BASE_URL = "https://example.com/page="

async def fetch_page(session, url, page):
    """Fetch the HTML content of a page."""
    try:
        async with session.get(url) as response:
            return await response.text()
    except Exception as e:
        logging.error(f"❌ Failed to fetch page {page}: {e}")
        return None

async def scrape_page(session, page):
    """Scrape data from a single page."""
    url = BASE_URL + str(page)
    html = await fetch_page(session, url, page)

    if not html:
        logging.error(f"❌ Failed to fetch page {page}. Skipping...")
        return [], None  # Skip if page fails

    soup = BeautifulSoup(html, "html.parser")
    table = soup.find("table", {"id": lambda x: x and x.startswith("guid-")})

    if not table:
        logging.warning(f"⚠️ No table found on page {page}. Check if the structure has changed!")
        return [], None

    titles = [th.text.strip() for th in table.find_all("th")]
    rows = table.find_all("tr")[1:]  # Skip first row (headers)
    data = [[td.text.strip() for td in row.find_all("td")] for row in rows]

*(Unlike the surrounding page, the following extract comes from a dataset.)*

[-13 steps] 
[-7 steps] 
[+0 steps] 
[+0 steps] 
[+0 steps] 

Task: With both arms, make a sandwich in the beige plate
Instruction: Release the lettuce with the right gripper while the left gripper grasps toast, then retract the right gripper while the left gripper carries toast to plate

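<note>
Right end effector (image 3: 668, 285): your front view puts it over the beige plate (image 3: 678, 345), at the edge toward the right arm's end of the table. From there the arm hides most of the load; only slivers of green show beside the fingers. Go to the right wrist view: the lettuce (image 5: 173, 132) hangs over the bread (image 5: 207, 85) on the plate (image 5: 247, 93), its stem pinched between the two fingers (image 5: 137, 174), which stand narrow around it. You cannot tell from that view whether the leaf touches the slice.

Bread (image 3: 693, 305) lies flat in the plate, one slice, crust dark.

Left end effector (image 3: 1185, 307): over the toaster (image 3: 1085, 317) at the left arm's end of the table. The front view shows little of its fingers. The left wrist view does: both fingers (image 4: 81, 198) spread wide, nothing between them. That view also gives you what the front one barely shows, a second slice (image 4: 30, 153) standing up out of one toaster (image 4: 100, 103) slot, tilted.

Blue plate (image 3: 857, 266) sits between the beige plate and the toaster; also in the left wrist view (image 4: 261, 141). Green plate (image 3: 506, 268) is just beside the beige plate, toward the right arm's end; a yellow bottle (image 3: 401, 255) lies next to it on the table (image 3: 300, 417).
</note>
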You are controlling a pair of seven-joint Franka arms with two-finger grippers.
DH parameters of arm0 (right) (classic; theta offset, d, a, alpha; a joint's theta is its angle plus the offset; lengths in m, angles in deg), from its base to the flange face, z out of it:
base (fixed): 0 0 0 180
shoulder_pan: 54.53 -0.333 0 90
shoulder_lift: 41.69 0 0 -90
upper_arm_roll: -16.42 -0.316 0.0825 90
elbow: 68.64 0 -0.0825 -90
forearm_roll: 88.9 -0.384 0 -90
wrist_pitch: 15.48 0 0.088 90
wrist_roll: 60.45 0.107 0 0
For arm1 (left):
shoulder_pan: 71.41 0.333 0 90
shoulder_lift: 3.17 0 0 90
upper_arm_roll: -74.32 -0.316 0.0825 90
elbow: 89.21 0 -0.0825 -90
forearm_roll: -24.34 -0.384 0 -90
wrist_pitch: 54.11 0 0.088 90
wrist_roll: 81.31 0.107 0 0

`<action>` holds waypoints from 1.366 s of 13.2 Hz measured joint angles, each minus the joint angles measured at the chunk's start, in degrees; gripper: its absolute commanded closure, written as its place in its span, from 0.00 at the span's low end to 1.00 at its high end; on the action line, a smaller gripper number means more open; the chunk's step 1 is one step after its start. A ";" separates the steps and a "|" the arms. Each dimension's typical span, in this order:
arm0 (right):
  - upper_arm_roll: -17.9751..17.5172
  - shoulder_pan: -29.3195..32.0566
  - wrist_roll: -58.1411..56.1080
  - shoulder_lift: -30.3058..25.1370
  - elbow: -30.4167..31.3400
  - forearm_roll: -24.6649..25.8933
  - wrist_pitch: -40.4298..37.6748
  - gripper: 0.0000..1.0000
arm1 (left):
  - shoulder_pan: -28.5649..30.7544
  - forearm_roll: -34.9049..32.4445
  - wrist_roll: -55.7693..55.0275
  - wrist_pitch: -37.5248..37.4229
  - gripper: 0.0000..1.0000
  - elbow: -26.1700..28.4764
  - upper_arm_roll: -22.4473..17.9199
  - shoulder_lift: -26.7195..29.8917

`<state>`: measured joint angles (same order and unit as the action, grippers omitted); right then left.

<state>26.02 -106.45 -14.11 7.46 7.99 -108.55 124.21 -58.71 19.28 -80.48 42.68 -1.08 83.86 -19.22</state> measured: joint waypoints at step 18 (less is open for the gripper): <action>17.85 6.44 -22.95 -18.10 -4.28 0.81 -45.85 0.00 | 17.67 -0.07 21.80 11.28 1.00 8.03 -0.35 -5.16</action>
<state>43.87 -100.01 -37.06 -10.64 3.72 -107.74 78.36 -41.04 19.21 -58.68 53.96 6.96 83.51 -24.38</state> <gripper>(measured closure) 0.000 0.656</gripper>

    print(f"✅ Scraped {len(data)} records from page {page}")  # DEBUG PRINT
    return data, titles

Code Breakdown:

fetch_page(session, url, page):
This function makes an HTTP request to fetch the HTML content of a specific page.
scrape_page(session, page):
This function processes each page’s HTML to extract the table data. It first checks if the table exists, then extracts the table headers (th tags) and rows (tr tags), and finally returns the data.
Logging and Debugging:
The code logs progress and warnings, such as when a page fails to load or if the table structure is not found.

The Problem:

The scraping process works, but given the large number of pages (around 20,000), scraping each page is taking too long. Fetching and parsing the HTML content from each page sequentially makes the process slow and inefficient.

Optimization Suggestions

Use Asynchronous Scraping More Efficiently

While the current code uses asyncio and aiohttp to fetch pages concurrently, it can still be optimized by adjusting how many pages are processed in parallel.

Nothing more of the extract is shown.